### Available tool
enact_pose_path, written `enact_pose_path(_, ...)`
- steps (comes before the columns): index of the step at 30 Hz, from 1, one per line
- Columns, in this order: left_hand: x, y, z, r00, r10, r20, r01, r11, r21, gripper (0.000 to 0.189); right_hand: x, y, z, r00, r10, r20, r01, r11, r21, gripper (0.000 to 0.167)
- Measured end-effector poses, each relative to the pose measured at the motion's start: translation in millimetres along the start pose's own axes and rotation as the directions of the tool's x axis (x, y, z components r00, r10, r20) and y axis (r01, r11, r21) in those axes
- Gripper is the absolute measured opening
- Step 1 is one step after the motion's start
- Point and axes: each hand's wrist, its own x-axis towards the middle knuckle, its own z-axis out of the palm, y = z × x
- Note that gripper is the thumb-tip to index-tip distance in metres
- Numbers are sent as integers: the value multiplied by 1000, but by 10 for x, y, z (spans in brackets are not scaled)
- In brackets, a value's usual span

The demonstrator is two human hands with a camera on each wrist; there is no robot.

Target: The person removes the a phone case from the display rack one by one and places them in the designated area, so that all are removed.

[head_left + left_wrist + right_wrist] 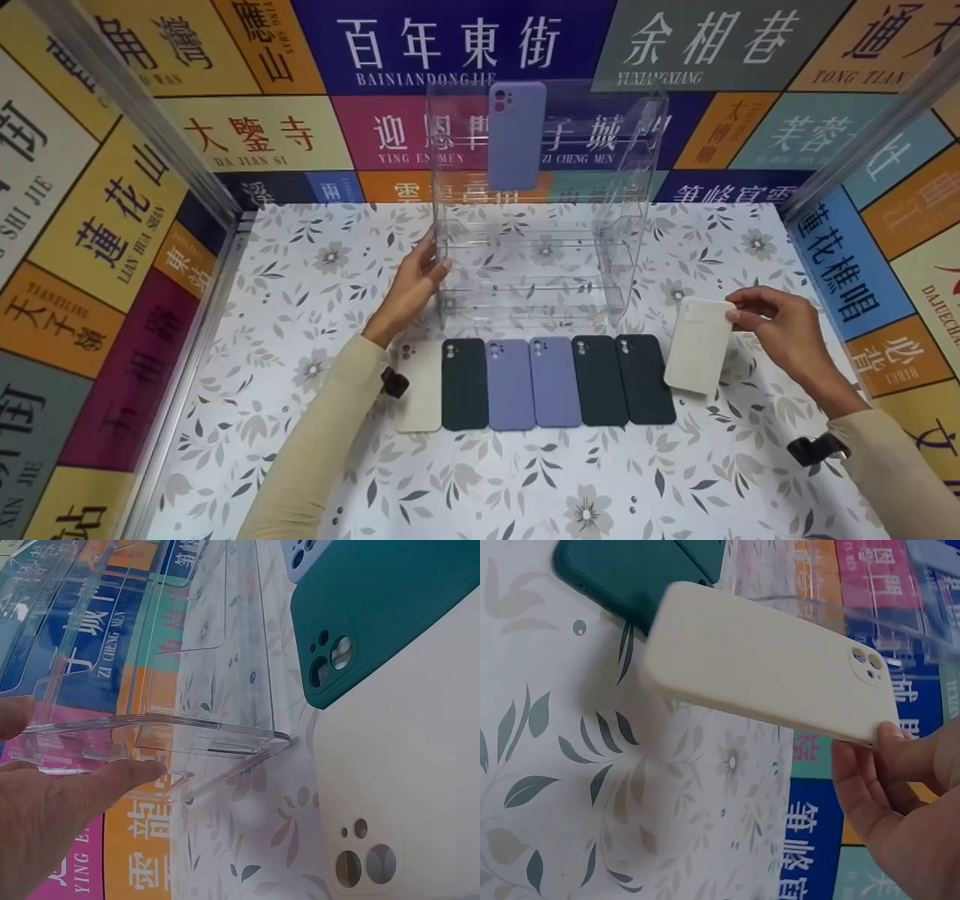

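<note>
A cream phone case is pinched by its upper right corner between the thumb and fingers of my right hand. In the right wrist view the case is tilted, its camera cut-outs near the fingers. My left hand grips the left side of a clear acrylic display rack, thumb and fingers on either side of the panel. High on the rack stands a lavender phone case. In front of it lies a row: a cream case, dark green cases and lavender cases.
White cloth with a floral print covers the table. Walls with coloured Chinese sign panels rise behind and at both sides, framed by metal posts. Each wrist wears a small black camera.
</note>
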Motion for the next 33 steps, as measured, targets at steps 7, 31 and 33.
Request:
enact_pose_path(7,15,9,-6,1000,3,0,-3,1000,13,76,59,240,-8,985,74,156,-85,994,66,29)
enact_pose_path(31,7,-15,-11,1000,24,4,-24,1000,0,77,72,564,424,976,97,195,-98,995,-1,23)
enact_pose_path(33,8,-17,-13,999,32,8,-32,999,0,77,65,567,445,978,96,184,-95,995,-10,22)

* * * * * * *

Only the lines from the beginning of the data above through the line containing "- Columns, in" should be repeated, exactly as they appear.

**SOLUTION TO THE EXERCISE**
### Available tool
enact_pose_path, written `enact_pose_path(_, ...)`
- steps (comes before the columns): index of the step at 30 Hz, from 1, one per line
- Columns, in this order: left_hand: x, y, z, r00, r10, r20, r01, r11, r21, gripper (0.000 to 0.189); right_hand: x, y, z, r00, r10, r20, r01, r11, r21, gripper (0.000 to 0.167)

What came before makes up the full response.